¿Recuerdas la primera vez que te viste reflejado en una pequeñita e indefensa criatura nacida de tu amor? ¿Y cuando te miró a los ojos por primera vez? ¿O aquel momento en que apretó tu dedo como diciendo “Hola, aquí estoy… protégeme”?
Para muchos (incluyéndome) el concepto de lo mágico comenzó a tener o mejor dicho, a recobrar sentido desde que experimentamos esa sensación de vernos reflejados en ese pequeño espejo de carne y hueso que el universo materializa a través de nosotros: nuestros hijos.
A partir del primer contacto, del primer abrazo, del primer intercambio de miradas todo comienza a verse desde una perspectiva diferente, como si cambiáramos el cristal a través del cual enfocamos el mundo. Despertando, renaciendo, recalibrando el contador a cero… dejando el pasado donde debe estar… atrás.
Recuerdo que algunos amigos trataron de describirme esa sensación, pero hay cosas que no se comprenden hasta que se experimentan en carne propia.
Cuando tuve a mi hija en mis brazos por primera vez, experimenté una especie de reencuentro con lo que podría describir como mi verdadero Yo; ese “Yo” o ese “alguien” que no conoce máscaras, que es auténtico y transparente, y al que no veía desde hace muchísimo tiempo, cuando era apenas un pequeño que conservaba intacta la inocencia y la pureza que un día el mundo adulto me fue arrebatando con sus institucionalización y sus etiquetas que lo clasifican y explican todo.
Percibí de nuevo ese olor a magia. Olor que no disfrutaba desde que me había transformado en una persona responsable y “cuerda”, o al menos eso creo.
Y cuando hablo de magia no me refiero a ilusionismo barato, sino a la Magia Real. Aquella que sostiene el universo en una constante sinfonía; la que percibes cuando miras el cielo y pasa una estrella fugaz como persiguiendo algo; la que sana a quienes no pierden la fe; la que puede hacerte sonreír en medio de una tormenta infernal; esa que puede devolverte las ganas de vivir cuando todo apunta a lo contrario.
Puede que ahora que eres un adulto serio y de pensamiento lógico, te niegues a aceptarla y prefieras optar por un mundo de coherencia y de estadísticas científicas, de esas que todo lo comprueban; pero estoy seguro que en tu infancia ni por un momento dudaste de su existencia.

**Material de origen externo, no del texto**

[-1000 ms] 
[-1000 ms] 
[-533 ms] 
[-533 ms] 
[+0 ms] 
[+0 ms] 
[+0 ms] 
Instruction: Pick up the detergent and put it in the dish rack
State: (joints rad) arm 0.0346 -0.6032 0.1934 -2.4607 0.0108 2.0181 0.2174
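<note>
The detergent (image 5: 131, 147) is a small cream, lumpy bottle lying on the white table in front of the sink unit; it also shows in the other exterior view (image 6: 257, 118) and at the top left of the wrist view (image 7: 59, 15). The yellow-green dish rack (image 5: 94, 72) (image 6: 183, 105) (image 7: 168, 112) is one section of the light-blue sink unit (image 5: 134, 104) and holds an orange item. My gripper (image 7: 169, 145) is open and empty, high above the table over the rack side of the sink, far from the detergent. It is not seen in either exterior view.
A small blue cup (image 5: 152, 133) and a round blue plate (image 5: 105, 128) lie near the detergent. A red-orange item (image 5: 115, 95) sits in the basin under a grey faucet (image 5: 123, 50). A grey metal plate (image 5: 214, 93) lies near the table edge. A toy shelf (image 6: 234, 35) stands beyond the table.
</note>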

El mundo infantil es natural y espontáneamente mágico, los niños viven rodeados por la magia todo el tiempo. Desde que despiertan y son invitados por el sol a sentir, explorar y saborear los colores de su mundo. Ellos experimentan un eterno momento presente, en el que se maravillan por todo.

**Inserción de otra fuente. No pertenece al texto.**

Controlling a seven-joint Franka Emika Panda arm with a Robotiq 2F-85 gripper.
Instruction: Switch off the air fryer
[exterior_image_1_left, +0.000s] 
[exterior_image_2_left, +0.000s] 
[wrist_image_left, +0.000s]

Mi hija me lo recuerda constantemente, me relata historias sin lobos feroces; donde las mariposas, los conejos, los ogros y las princesas conviven en armonía, queriéndose unos a otros sin etiquetarse y sin conocer la mezquindad.
Exploramos juntos nuestro jardín hablando acerca de esos mundos indescriptiblemente mágicos que se esconden bajo tierra, y a los que se llega a través de esas cuevitas construidas por las hormigas, que solo la sabiduría y paciencia de un niño es capaz de contemplar durante horas y horas, en medio del éxtasis y en un estado indudablemente meditativo.

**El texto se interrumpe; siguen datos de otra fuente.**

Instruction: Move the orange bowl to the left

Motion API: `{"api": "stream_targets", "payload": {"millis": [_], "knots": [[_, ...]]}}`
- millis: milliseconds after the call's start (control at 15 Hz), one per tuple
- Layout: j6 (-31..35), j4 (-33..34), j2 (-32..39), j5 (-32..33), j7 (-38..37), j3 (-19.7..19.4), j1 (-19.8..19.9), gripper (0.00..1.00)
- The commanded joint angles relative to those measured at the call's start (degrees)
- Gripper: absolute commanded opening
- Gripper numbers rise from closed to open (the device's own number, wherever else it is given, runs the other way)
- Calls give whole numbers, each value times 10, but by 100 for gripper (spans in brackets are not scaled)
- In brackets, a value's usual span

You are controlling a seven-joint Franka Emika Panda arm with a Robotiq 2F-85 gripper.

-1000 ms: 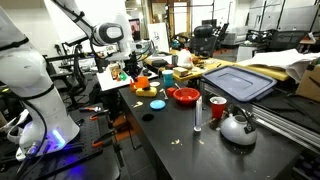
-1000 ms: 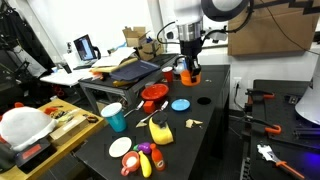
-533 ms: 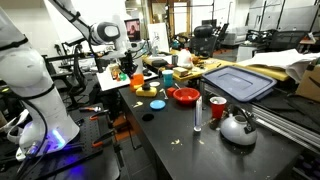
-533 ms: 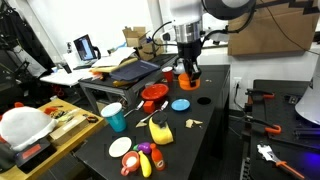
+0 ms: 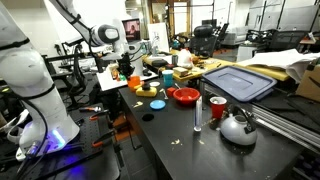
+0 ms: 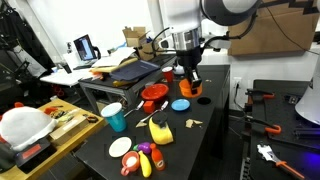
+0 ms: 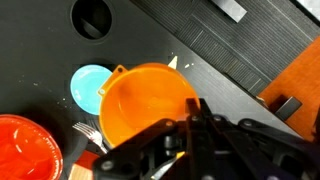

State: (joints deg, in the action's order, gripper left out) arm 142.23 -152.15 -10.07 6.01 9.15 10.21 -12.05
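The orange bowl (image 7: 140,105) is small, round and bright orange. In the wrist view it fills the middle, and my gripper (image 7: 196,112) is shut on its rim. In both exterior views the gripper (image 6: 189,78) holds the bowl (image 6: 190,89) low over the black table, just behind a flat blue disc (image 6: 180,104). The bowl also shows under the gripper (image 5: 124,70) near the table's far end (image 5: 140,84).
A larger red bowl (image 6: 152,95) (image 5: 185,96) sits beside the blue disc (image 7: 88,85). A round hole (image 7: 92,15) is in the table top. A teal cup (image 6: 115,117), toy food (image 6: 140,158), a kettle (image 5: 237,127) and a red can (image 5: 216,108) stand on the table.
The gripper has carried the orange bowl a little toward the blue disc and lower in the exterior view. Everything else has stayed in place.
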Motion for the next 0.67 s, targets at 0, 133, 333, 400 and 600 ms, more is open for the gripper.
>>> {"api": "stream_targets", "payload": {"millis": [0, 133, 333, 400, 600], "knots": [[-15, 47, 51, -23, -24, 10, -8, 1], [-13, 69, 75, -34, -28, 14, -9, 1], [-9, 97, 114, -44, -36, 16, -6, 1], [-6, 103, 127, -42, -40, 16, -5, 1], [5, 112, 165, -34, -49, 12, 0, 1]]}}
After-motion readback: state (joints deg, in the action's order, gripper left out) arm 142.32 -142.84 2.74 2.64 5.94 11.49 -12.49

La paternidad para mí ha sido una gran oportunidad para reconectarme con ese camino que había olvidado. Creo que se me ha dado una especie de segundo chance para vivir y saborear el aquí y el ahora como nunca antes. Ese eterno ahora en el que vive mi hija, y al que me invita cada vez que jugamos, cada vez que cantamos, cada vez que bailamos, cada vez que reímos.
Entonces ¿por qué no aprovechar esta magia para sanar aquello que bloquea y obstaculiza mi felicidad? ¿Por qué no sonreír de nuevo cada vez que me miro al espejo? ¿Por qué no concentrarme en disfrutar al máximo cada momento mágico en ese jardín que llamo Vida?